问题
If I use, 2 gets printed to the console every 3 seconds:
Rx.Observable.interval(3000)
.mergeMap(() => Rx.Observable.of(3))
.concatMap(()=>Rx.Observable.of(2).first(x=>x == 2))
.subscribe((x)=>console.log(x))
If I use, 2 gets printed to the console only one time:
Rx.Observable.interval(3000)
.mergeMap(() => Rx.Observable.of(3))
.concatMap(()=>Rx.Observable.of(2))
.first(x=>x == 2)
.subscribe((x)=>console.log(x))
The difference is where I chained the first operator, but I don't understand the flow of the chain. I thought in both cases, it should only print 2 once since I have an observable of 2.
回答1:
You are confused with the first() operator. The definition of first() is:
Returns the first element of an observable sequence that satisfies the condition in the predicate, or a default value if no such element exists. If no default value is given, then onError will be called.
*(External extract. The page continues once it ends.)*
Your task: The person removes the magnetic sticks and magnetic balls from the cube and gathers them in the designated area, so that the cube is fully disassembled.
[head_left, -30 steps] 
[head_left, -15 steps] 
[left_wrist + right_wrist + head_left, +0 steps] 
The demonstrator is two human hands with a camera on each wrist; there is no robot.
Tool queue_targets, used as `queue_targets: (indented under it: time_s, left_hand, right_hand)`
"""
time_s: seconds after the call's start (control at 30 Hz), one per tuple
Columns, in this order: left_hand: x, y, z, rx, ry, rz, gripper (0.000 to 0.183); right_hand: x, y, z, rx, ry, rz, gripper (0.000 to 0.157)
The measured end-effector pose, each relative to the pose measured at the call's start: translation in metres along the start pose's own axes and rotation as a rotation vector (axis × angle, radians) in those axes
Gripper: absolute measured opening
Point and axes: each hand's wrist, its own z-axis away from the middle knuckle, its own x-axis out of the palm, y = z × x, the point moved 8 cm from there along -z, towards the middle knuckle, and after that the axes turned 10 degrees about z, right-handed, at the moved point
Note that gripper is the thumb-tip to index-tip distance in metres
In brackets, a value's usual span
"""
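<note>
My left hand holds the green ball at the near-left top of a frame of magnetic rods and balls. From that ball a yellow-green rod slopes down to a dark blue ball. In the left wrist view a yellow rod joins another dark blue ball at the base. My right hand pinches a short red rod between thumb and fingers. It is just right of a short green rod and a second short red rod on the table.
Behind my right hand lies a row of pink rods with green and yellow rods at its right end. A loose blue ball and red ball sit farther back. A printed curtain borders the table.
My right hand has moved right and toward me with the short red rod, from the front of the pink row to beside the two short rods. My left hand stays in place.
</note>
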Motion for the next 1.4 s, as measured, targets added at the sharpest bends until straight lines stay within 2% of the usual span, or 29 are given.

Note the word observable sequence, aka stream. The difference of the two scenarios are as follow:
Scenario 1:
Your first() is applied to an observable that returns a value 2. Nothing is done to the Observable.interval() stream, which keeps on emitting an event every 3 seconds. That is why your console never stops logging.
Scenario 2:
The first() is applied to an Observable.interval() that continuously emits an event, every 3 seconds. Hence, your first() operator basically chops the sequence (or stop it) as soon as it finds the fulfilling condition, which is x===2. When the condition is met, the stream ends, it then returns the FIRST element of that sequence. Hence your console only logs one time.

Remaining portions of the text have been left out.